Effects
The decree was not accompanied by any written guidelines from the Reich government; this omission gave wide latitude in interpreting the decree to Nazis like Göring, who as Prussian interior minister was the commander of the largest police force in Germany. The Länder not yet in the Nazis’ grasp largely restricted themselves to banning the Communist press, Communist meetings and demonstrations, and detaining leading KPD officials. In Prussia, however, summary arrests of KPD leaders were common, thousands were imprisoned in the days following the fire, and the total number of arrests in Prussia on the basis of the Reichstag Fire Decree in the two weeks following 28 February is believed to be in the vicinity of 10,000. Göring had actually employed such tactics even before the decree, only to have them thrown out by the courts — a check that no longer had any effect with the decree in place.
Among the German communists arrested on the basis of the Reichstag Fire Decree was KPD chairman Ernst Thälmann; while KPD founding members Wilhelm Pieck and Walter Ulbricht — later to be leaders in postwar East Germany — were among those who escaped arrest and lived in exile.

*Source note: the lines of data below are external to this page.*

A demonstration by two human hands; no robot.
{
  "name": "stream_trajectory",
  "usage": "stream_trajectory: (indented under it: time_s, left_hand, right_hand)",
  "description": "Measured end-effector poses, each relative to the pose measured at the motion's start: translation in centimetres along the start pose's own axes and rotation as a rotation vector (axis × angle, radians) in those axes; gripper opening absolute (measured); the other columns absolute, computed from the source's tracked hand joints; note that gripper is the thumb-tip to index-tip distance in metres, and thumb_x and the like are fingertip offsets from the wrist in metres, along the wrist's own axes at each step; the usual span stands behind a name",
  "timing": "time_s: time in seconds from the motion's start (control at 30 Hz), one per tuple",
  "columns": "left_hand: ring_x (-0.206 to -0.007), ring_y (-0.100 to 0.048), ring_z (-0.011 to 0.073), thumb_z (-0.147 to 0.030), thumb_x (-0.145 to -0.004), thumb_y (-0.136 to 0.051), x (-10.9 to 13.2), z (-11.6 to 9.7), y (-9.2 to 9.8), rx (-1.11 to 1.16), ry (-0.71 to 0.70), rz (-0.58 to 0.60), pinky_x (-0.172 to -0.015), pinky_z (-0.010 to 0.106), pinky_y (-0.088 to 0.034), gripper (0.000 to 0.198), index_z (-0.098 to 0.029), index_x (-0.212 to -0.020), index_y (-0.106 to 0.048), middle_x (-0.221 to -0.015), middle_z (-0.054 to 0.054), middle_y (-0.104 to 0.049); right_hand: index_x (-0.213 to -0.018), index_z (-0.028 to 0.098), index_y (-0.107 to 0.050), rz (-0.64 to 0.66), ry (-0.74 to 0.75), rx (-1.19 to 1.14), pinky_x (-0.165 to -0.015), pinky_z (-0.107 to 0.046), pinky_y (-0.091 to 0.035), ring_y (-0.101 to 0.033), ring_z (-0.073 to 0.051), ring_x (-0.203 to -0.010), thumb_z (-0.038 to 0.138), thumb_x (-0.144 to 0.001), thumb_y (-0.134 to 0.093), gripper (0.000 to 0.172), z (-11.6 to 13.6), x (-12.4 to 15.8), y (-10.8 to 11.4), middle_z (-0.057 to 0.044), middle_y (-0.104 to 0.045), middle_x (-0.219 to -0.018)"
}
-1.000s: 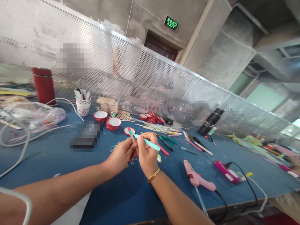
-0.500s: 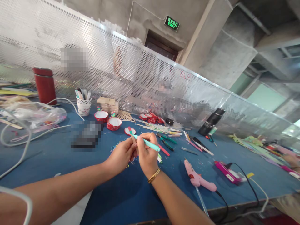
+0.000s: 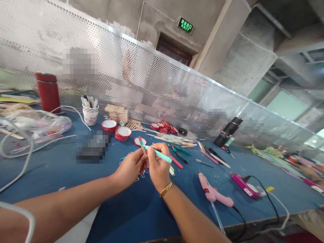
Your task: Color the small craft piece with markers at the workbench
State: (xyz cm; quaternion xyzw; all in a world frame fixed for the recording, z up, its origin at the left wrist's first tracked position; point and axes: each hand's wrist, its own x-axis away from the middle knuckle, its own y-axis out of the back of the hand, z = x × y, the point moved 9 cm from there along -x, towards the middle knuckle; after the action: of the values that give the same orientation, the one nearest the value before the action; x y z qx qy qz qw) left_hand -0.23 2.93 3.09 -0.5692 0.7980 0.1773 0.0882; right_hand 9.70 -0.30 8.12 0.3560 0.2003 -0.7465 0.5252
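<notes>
My left hand (image 3: 131,167) pinches a thin wooden craft stick (image 3: 143,149), whose upper end is coloured red and green. In my right hand (image 3: 159,162) is a turquoise marker pen (image 3: 163,156), gripped like a writing tool with its tip against or very near the stick's coloured end. The lower part of the stick is hidden by my fingers. Just beyond the stick lies a small red-rimmed white dish (image 3: 137,141). Colourful paper clips (image 3: 123,158) are scattered on the blue table, partly behind my left hand.
Stacked red-rimmed dishes (image 3: 123,134), a paper cup of pens (image 3: 90,114) and a red flask (image 3: 48,92) stand at the back left. Green-handled pliers (image 3: 180,155) lie right of my hands. Farther right are a pink glue gun (image 3: 215,194), a magenta power strip (image 3: 245,186) and cables.
Both hands hold nearly the same pose over the table. The back end of the marker has shifted very slightly left and down.
</notes>
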Motion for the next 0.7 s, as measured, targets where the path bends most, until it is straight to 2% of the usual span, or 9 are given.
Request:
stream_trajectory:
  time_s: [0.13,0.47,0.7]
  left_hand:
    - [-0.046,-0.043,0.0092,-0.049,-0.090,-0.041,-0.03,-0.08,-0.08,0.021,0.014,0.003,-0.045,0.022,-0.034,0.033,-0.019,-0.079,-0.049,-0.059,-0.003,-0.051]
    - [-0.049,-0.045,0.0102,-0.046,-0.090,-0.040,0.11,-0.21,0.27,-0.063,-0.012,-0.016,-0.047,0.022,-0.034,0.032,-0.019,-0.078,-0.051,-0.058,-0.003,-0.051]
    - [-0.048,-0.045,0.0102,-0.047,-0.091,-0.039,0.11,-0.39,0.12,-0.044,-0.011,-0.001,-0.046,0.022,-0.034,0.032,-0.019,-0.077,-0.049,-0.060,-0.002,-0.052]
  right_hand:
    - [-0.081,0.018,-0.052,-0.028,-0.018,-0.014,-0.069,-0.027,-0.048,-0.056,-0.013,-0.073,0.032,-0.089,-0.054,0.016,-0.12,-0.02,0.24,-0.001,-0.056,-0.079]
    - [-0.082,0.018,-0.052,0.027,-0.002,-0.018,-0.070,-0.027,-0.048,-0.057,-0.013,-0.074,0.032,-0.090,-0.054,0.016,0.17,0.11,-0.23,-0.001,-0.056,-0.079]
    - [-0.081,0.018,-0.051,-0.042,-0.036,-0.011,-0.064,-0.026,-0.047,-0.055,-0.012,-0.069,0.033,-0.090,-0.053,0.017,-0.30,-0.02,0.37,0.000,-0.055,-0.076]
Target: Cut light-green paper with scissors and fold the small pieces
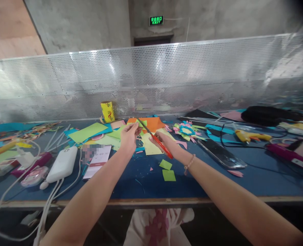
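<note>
My right hand point(164, 140) is closed round the red handles of a pair of scissors point(155, 138), whose blades point up and left toward my left hand. My left hand point(128, 135) pinches a small green paper piece point(140, 123) at the blade tips, above the blue table point(218, 177). Two cut green paper squares point(167, 169) lie on the table just below my right wrist. A yellow paper sheet point(149, 146) lies under both hands.
Coloured paper sheets point(88, 131) and an orange sheet point(153, 123) lie behind my hands. A paper flower point(186, 130), a dark phone point(221, 153) and a glue gun point(250, 136) are right. A phone with timer point(98, 161), a power bank point(62, 164) and cables are left. A perforated metal screen point(166, 75) backs the table.
</note>
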A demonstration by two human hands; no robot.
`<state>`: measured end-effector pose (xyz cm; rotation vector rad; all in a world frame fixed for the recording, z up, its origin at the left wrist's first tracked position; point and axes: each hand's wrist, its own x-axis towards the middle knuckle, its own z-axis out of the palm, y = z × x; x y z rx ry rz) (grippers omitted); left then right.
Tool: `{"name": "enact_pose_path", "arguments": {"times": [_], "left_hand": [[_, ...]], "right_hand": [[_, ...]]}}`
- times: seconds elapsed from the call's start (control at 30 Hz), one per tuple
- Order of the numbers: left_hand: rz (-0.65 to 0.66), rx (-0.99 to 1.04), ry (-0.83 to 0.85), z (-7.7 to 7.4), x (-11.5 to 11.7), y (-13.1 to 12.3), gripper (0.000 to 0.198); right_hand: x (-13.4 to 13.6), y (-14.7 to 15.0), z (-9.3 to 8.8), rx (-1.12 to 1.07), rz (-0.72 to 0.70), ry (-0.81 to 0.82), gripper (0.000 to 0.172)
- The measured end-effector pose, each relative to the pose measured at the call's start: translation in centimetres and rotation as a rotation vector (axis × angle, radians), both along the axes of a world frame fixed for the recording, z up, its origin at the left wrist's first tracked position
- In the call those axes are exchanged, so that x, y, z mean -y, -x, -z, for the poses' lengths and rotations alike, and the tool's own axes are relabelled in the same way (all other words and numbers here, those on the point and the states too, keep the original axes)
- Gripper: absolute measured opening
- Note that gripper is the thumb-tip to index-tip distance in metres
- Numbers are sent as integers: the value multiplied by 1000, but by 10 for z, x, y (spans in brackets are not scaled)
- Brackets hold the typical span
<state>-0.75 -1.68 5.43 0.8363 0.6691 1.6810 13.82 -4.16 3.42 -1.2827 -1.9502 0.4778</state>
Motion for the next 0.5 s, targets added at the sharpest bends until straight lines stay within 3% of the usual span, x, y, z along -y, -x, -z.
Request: {"name": "enact_pose_path", "arguments": {"times": [0.27, 0.5], "left_hand": [[-95, -120, -59, 2, -5, 4, 10], [8, -279, -145, 2, -3, 2, 16]], "right_hand": [[-3, -7, 5, -227, -193, 147, 35], [-6, -9, 5, -284, -189, 238, 34]]}}
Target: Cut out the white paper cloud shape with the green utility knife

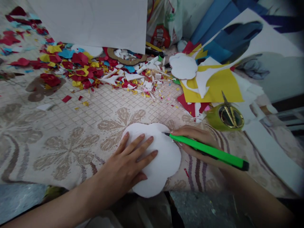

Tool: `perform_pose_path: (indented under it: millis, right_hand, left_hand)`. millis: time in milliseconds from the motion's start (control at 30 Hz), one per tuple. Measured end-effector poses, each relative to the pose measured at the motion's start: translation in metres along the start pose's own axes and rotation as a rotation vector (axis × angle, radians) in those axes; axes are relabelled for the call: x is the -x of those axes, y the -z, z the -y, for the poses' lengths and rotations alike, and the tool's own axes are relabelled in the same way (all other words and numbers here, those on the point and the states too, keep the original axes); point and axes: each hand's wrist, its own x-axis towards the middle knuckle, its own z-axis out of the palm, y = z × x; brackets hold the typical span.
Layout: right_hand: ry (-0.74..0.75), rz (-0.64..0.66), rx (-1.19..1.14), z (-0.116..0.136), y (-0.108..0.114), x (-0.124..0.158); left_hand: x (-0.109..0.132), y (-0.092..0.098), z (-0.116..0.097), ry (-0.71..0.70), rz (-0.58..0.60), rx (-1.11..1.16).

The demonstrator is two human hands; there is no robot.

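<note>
The left hand [129, 160] lies flat, fingers spread, on a white cloud-shaped foam piece [158, 158] at the near table edge. The right hand [198, 142] grips a green craft knife [209, 151], its tip at the piece's top edge. The shape looks already cut out. Maybe only trimming is left. Paper scraps [78, 68] pile up behind.
</note>
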Motion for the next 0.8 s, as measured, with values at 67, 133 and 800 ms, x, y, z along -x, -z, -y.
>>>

Göring issued a directive to the Prussian police authorities on 3 March, stating that in addition to the constitutional rights stripped by the decree, “all other restraints on police action imposed by Reich and Land law” were abolished “so far as this is necessary … to achieve the purpose of the decree.” Göring went on to say that
In keeping with the purpose and aim of the decree the additional measures … will be directed against the Communists in the first instance, but then also against those who co-operate with the Communists and who support or encourage their criminal aims… I would point out that any necessary measures against members or establishments of other than Communist, anarchist or Social Democratic parties can only be justified by the decree … if they serve to help the defense against such Communist activities in the widest sense.
Just over three weeks after the passage of the Reichstag Fire Decree, Hitler’s National Socialists further tightened their grasp on Germany by the passage of the Enabling Act. This act gave Hitler’s cabinet the legal power to decree laws without being passed by the Reichstag — effectively making Hitler a dictator. In theory, Article 48 gave the Reichstag the power to demand the cancellation of the measures taken to enforce the Reichstag Fire Decree. However, any realistic chance of it being cancelled ended in July; by this time the other parties had either been banned outright or intimidated into dissolving themselves, and the Nazi Party had been declared the only legal party in Germany.
The Reichstag Fire Decree remained in force for the duration of the Nazi era, allowing Hitler to rule under what amounted to martial law. Along with the Enabling Act, it formed the legal basis for Hitler’s dictatorship. Thousands of Hitler’s decrees, such as those which turned Germany into a one-party state, were explicitly based on its authority, and hence on Article 48. This was a major reason Hitler never formally abolished the Weimar Constitution, though it no longer had any substantive value after the passage of the Enabling Act.